AIM OF THE TASK → Report how many lines of the material below contain the string "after". The reply is that number and no more.

MATERIAL PROVIDED →
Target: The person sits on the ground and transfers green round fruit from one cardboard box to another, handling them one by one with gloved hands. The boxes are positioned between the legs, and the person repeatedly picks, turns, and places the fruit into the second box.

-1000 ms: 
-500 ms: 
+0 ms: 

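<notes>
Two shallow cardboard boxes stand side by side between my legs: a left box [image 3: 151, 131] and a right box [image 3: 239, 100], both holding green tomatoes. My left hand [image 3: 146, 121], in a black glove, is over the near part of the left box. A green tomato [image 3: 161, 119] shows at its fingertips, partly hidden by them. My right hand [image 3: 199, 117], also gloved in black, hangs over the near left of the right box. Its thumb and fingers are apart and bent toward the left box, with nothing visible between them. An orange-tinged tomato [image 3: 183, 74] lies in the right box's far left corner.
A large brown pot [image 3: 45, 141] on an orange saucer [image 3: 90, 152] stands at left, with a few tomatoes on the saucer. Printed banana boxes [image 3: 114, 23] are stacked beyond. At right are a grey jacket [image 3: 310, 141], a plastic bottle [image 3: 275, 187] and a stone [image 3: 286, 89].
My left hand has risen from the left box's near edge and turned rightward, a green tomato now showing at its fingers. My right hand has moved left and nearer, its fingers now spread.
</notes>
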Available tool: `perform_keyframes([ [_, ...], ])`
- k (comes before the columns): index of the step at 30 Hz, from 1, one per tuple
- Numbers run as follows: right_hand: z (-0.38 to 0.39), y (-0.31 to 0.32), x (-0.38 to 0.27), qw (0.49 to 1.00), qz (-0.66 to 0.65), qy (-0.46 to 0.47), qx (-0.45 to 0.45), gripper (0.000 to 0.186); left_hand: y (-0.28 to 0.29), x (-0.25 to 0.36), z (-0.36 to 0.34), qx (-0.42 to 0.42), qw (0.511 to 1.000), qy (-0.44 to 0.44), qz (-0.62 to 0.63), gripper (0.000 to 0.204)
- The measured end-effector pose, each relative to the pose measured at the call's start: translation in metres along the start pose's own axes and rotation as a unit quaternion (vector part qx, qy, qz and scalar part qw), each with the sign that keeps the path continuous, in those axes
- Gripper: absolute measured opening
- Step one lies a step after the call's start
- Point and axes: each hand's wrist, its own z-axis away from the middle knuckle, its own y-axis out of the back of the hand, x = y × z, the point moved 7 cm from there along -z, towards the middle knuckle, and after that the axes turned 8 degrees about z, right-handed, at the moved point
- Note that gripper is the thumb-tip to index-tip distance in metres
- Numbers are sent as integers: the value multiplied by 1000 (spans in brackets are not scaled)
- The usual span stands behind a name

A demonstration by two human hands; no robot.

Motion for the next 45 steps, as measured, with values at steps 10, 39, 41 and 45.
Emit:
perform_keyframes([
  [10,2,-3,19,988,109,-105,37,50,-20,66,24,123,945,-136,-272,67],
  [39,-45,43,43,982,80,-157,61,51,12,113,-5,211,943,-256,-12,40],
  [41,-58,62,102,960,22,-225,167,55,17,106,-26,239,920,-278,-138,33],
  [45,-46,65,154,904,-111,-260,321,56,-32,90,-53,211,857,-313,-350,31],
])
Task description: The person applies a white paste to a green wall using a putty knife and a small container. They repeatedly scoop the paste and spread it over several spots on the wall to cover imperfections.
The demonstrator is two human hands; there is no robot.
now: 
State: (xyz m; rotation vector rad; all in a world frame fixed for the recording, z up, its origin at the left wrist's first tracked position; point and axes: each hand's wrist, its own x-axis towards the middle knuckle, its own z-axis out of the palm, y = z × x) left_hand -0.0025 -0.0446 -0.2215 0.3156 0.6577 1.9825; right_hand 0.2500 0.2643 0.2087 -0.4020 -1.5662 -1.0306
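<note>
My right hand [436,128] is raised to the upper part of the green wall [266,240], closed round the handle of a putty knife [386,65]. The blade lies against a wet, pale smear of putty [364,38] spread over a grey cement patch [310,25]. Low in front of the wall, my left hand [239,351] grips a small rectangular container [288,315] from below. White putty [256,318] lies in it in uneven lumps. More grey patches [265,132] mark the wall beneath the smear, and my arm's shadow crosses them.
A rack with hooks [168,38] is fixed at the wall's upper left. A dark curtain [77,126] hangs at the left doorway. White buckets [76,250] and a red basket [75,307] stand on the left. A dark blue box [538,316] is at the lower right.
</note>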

SOLUTION FOR THIS PROBLEM → 2